Locate all lines in the data below that hold "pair" and show them.

◆ **Items from a dataset**
<<<<
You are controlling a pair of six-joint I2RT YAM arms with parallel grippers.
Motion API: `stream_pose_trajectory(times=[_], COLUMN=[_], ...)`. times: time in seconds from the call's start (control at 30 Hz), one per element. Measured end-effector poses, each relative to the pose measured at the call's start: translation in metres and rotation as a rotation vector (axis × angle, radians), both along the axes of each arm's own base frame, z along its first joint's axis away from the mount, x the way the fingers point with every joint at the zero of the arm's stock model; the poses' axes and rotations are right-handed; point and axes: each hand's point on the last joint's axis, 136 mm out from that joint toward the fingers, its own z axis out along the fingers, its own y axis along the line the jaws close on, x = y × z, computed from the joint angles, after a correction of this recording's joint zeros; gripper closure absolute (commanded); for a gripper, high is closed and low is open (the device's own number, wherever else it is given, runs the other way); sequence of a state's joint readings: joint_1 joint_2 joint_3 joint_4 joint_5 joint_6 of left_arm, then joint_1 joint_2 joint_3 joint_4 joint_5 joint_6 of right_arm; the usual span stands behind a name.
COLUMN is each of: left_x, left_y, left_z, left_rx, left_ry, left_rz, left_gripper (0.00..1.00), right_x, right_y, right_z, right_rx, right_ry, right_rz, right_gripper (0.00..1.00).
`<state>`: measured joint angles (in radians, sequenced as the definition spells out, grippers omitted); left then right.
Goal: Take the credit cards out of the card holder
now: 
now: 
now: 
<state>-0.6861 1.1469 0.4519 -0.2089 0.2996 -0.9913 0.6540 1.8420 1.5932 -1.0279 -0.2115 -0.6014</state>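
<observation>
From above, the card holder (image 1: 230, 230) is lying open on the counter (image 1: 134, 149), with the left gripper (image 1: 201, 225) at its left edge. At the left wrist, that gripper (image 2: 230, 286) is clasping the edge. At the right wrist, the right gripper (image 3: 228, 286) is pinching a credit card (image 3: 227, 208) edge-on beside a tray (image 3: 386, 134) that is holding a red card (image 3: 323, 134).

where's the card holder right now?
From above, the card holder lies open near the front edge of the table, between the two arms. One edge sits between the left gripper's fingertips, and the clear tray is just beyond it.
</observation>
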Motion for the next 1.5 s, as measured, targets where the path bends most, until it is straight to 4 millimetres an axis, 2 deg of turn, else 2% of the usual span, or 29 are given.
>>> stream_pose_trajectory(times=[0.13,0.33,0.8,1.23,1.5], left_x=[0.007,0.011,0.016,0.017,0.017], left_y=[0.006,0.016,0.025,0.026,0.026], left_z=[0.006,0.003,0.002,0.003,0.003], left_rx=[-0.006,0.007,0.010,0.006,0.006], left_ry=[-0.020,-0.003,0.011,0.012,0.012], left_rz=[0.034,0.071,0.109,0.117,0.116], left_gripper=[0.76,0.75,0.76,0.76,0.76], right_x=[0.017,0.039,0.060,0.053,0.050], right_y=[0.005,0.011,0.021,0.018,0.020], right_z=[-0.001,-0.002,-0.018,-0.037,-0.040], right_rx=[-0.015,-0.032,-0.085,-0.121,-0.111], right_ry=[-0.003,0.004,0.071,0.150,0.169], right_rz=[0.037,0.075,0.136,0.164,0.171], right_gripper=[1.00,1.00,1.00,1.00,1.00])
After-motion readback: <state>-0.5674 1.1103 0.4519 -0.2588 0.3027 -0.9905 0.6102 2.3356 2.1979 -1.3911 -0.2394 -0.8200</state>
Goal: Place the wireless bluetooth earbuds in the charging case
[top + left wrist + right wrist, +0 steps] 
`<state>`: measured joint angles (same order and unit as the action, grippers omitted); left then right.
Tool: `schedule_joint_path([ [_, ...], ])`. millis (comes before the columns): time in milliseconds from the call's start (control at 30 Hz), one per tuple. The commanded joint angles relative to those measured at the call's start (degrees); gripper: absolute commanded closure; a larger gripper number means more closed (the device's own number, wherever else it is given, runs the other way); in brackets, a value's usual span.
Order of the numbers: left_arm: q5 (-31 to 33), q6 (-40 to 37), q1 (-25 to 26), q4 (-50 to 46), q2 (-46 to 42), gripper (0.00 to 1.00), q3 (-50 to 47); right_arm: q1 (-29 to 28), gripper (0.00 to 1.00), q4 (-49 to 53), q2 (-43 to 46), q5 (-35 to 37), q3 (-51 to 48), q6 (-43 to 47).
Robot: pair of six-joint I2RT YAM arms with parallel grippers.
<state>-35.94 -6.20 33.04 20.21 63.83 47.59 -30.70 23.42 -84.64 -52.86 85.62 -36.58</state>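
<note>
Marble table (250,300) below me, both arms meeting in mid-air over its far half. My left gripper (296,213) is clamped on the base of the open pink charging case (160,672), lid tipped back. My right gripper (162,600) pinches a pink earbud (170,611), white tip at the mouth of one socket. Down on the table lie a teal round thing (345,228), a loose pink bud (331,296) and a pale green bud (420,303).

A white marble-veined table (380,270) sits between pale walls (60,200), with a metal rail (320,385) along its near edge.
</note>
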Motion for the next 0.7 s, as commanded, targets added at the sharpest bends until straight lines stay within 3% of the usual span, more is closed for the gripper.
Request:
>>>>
◆ **RESULT OF THE TASK**
You are controlling a pair of six-joint I2RT YAM arms with parallel grippers.
Robot: pair of six-joint I2RT YAM arms with parallel grippers.

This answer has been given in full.